EXERCISE GOAL – For this task, output every entry below exactly and omit the pictures.
___ EXERCISE DATA ___
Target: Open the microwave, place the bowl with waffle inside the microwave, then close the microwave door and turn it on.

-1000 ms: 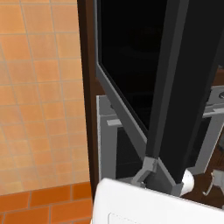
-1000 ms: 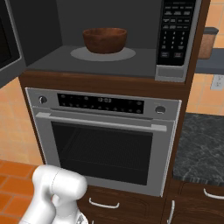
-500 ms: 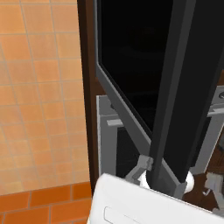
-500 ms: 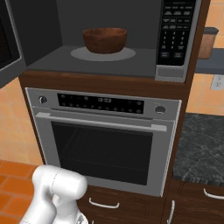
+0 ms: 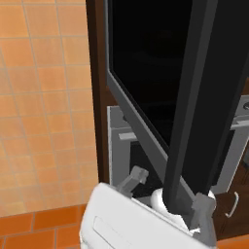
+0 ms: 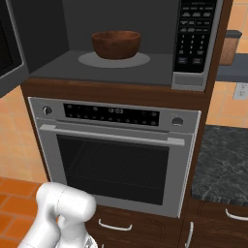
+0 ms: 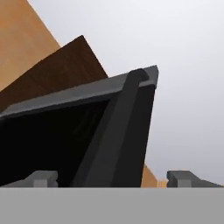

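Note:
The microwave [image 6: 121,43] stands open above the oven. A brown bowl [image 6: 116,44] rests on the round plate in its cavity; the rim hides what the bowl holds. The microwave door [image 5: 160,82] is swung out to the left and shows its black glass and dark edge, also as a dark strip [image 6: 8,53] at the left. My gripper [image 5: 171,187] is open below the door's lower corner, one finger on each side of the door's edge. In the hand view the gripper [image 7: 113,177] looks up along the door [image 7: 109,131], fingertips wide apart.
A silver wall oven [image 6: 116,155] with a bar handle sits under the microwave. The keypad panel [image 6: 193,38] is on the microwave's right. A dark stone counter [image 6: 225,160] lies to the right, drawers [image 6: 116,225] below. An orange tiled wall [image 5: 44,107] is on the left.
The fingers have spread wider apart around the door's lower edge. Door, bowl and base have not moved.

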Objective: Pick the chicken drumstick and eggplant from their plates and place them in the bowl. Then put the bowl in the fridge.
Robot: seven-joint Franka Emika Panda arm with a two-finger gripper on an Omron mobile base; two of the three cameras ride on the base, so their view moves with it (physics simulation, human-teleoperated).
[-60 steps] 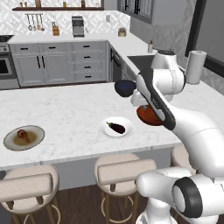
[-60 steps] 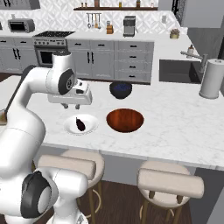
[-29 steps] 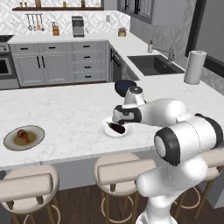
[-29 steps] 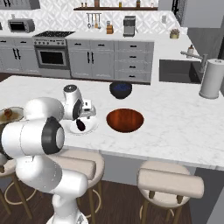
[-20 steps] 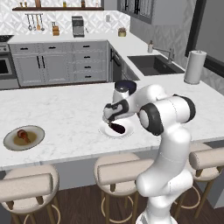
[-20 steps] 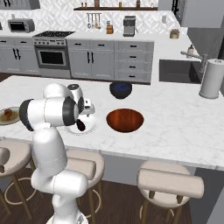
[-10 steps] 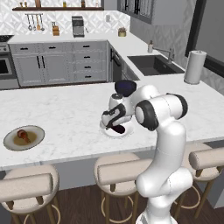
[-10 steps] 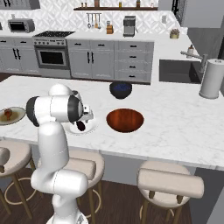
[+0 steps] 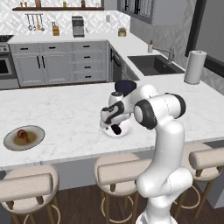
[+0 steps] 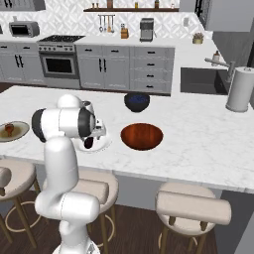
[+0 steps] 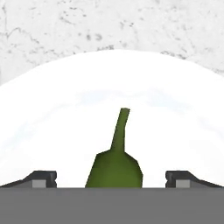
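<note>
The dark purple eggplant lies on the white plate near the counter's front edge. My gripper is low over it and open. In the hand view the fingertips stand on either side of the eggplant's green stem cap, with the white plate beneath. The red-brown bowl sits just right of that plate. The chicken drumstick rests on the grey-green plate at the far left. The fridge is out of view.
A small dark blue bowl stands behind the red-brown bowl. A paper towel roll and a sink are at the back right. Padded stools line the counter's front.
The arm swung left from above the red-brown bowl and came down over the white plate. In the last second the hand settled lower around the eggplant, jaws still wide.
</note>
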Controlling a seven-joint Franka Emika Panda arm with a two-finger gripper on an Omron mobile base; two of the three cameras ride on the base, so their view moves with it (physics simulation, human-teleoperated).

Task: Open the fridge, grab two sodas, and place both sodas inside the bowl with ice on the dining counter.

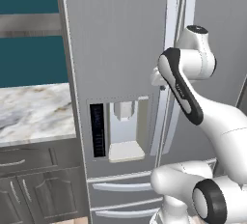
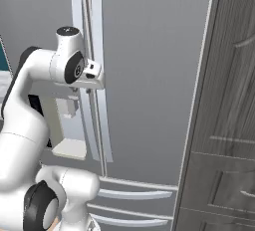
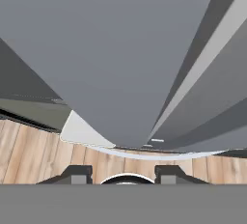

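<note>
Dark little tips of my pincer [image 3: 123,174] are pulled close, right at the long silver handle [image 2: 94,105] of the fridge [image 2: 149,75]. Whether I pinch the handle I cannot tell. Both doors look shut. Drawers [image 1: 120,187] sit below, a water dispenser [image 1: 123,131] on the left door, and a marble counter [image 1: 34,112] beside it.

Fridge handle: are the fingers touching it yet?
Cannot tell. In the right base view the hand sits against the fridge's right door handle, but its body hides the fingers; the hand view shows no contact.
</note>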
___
RESPONSE TO THE EXERCISE –
Target: Open the microwave, place the bowl with waffle inside the microwave, then close the microwave door and turn it on.

-1000 ms: 
-1000 ms: 
-500 ms: 
-500 ms: 
+0 ms: 
+0 ms: 
+0 ms: 

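Note:
The microwave [image 6: 121,43] stands open above the oven. A brown bowl [image 6: 116,44] rests on the round plate in its cavity; the rim hides what the bowl holds. The microwave door [image 5: 160,82] is swung out to the left and shows its black glass and dark edge, also as a dark strip [image 6: 8,53] at the left. My gripper [image 5: 171,187] is open below the door's lower corner, one finger on each side of the door's edge. In the hand view the gripper [image 7: 113,177] looks up along the door [image 7: 109,131], fingertips wide apart.
A silver wall oven [image 6: 116,155] with a bar handle sits under the microwave. The keypad panel [image 6: 193,38] is on the microwave's right. A dark stone counter [image 6: 225,160] lies to the right, drawers [image 6: 116,225] below. An orange tiled wall [image 5: 44,107] is on the left.
The fingers have spread wider apart around the door's lower edge. Door, bowl and base have not moved.
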
Objective: Pick the chicken drumstick and eggplant from their plates and place them in the bowl. Then put the bowl in the fridge.
Robot: seven-joint Franka Emika Panda arm with a two-finger gripper on an Omron mobile base; two of the three cameras ride on the base, so their view moves with it (physics simulation, human-teleoperated).
[-60 steps] 
[-60 steps] 
[-29 steps] 
[-29 steps] 
[-20 steps] 
[-20 steps] 
[-10 steps] 
[-10 steps] 
[+0 steps] 
[+0 steps] 
[+0 steps] 
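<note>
The dark purple eggplant lies on the white plate near the counter's front edge. My gripper is low over it and open. In the hand view the fingertips stand on either side of the eggplant's green stem cap, with the white plate beneath. The red-brown bowl sits just right of that plate. The chicken drumstick rests on the grey-green plate at the far left. The fridge is out of view.
A small dark blue bowl stands behind the red-brown bowl. A paper towel roll and a sink are at the back right. Padded stools line the counter's front.
The arm swung left from above the red-brown bowl and came down over the white plate. In the last second the hand settled lower around the eggplant, jaws still wide.
</note>
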Controlling a seven-joint Franka Emika Panda arm with a two-finger gripper on an Omron mobile base; two of the three cameras ride on the base, so their view moves with it (physics simulation, human-teleoperated).

Task: Open the fridge, grab two sodas, and place both sodas inside the bowl with ice on the dining counter.


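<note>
Dark little tips of my pincer [image 3: 123,174] are pulled close, right at the long silver handle [image 2: 94,105] of the fridge [image 2: 149,75]. Whether I pinch the handle I cannot tell. Both doors look shut. Drawers [image 1: 120,187] sit below, a water dispenser [image 1: 123,131] on the left door, and a marble counter [image 1: 34,112] beside it.

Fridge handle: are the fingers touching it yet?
Cannot tell. In the right base view the hand sits against the fridge's right door handle, but its body hides the fingers; the hand view shows no contact.
</note>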

No additional output is expected.